#### [Exercise objective]
Below are the records; give again exactly the line with "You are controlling", the line with "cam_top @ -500", and each line that lies between them, and nothing besides.

#### [Extracted entries]

________________________________________

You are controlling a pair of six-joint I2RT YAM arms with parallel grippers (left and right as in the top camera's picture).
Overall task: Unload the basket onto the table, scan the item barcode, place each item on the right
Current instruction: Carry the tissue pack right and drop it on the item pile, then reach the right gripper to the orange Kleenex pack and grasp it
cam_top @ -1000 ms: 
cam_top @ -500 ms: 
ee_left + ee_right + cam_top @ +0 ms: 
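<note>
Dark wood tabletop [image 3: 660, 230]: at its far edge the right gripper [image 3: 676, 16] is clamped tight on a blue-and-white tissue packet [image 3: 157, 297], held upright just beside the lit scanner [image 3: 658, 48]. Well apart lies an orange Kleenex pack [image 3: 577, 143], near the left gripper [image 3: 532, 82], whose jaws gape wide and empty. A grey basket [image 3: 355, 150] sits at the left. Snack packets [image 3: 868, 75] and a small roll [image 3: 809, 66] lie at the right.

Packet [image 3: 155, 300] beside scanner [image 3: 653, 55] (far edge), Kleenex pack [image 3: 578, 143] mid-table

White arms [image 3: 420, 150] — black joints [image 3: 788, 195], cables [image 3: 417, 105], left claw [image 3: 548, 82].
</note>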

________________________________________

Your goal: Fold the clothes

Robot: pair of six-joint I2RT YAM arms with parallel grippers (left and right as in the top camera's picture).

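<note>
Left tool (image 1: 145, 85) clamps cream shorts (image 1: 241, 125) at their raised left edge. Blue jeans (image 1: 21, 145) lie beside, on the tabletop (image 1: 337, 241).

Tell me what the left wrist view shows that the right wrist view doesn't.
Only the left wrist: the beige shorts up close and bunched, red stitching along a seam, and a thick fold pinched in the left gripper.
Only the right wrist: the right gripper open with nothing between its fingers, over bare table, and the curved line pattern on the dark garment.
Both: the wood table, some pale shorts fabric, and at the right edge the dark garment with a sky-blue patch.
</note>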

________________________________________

#### [Finished exercise]
You are controlling a pair of six-joint I2RT YAM arms with parallel grippers (left and right as in the top camera's picture).
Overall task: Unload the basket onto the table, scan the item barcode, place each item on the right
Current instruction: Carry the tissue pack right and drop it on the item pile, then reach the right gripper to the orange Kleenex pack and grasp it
cam_top @ -1000 ms: 
cam_top @ -500 ms: 

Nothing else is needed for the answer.